- **Description of the task**
Output only the span of lines that begins at the line containing "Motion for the" and ends at the last line of the data, both included, exactly as they appear.

- **Available data**
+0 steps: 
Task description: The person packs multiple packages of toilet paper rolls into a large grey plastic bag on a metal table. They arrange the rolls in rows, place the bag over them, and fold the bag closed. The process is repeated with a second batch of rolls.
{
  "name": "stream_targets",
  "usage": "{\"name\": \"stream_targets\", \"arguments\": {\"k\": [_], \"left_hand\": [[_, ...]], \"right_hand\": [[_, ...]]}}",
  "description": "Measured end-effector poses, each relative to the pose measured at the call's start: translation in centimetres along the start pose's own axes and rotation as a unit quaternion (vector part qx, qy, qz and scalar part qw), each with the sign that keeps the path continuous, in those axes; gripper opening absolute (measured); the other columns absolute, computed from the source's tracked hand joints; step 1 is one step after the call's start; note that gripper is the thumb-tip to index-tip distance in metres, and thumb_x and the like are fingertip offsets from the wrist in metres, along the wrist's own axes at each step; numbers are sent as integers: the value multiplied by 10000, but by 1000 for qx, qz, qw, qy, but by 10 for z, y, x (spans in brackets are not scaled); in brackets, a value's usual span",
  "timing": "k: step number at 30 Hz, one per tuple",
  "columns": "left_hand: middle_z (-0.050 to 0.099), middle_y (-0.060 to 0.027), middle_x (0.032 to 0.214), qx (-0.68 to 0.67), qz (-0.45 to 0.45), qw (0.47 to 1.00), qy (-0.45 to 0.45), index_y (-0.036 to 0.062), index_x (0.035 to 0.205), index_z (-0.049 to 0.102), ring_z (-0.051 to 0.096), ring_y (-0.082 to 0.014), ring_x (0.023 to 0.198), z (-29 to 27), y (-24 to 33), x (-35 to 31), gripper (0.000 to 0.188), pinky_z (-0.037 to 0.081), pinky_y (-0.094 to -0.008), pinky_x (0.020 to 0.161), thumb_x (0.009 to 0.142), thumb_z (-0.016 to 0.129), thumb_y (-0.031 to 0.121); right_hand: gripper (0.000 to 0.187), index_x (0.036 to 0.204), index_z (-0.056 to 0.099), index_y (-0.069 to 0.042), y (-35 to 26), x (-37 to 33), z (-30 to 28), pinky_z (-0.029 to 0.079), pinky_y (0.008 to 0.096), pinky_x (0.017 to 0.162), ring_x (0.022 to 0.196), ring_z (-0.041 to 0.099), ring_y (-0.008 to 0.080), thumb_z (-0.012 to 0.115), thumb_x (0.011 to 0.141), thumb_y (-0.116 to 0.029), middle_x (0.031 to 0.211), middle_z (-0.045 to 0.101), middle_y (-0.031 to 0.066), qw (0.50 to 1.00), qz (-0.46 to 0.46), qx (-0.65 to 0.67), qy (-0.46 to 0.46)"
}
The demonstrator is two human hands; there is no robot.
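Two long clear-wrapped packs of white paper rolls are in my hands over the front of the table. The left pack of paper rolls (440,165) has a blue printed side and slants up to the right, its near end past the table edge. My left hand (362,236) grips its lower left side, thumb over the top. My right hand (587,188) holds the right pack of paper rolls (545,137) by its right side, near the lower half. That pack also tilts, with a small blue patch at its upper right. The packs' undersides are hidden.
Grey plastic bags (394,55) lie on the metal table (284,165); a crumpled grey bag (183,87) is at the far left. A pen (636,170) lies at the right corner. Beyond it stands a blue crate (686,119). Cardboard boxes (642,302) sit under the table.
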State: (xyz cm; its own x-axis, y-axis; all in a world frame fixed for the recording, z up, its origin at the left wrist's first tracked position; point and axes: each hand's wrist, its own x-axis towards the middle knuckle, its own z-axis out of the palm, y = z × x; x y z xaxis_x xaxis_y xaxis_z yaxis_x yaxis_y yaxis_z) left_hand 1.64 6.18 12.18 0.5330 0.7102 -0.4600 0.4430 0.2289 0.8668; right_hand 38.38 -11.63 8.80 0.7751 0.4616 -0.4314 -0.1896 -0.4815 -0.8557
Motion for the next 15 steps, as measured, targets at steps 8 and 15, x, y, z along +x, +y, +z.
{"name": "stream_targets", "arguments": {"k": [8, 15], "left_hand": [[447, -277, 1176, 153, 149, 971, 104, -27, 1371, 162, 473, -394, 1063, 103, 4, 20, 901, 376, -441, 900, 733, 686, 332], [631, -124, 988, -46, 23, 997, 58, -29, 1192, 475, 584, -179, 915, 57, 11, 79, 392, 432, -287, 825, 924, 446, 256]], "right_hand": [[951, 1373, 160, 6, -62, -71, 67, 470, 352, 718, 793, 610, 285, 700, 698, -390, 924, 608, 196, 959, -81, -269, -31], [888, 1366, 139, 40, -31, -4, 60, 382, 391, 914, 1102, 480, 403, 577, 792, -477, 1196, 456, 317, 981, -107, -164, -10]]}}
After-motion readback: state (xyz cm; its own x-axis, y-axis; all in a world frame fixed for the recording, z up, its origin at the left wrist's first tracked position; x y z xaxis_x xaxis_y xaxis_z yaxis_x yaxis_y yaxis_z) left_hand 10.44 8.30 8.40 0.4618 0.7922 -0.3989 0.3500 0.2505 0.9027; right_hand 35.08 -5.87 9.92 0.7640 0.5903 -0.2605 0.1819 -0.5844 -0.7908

- **Exercise solution**
Motion for the next 15 steps, as measured, targets at steps 8 and 15, x, y, z along +x, +y, +z.
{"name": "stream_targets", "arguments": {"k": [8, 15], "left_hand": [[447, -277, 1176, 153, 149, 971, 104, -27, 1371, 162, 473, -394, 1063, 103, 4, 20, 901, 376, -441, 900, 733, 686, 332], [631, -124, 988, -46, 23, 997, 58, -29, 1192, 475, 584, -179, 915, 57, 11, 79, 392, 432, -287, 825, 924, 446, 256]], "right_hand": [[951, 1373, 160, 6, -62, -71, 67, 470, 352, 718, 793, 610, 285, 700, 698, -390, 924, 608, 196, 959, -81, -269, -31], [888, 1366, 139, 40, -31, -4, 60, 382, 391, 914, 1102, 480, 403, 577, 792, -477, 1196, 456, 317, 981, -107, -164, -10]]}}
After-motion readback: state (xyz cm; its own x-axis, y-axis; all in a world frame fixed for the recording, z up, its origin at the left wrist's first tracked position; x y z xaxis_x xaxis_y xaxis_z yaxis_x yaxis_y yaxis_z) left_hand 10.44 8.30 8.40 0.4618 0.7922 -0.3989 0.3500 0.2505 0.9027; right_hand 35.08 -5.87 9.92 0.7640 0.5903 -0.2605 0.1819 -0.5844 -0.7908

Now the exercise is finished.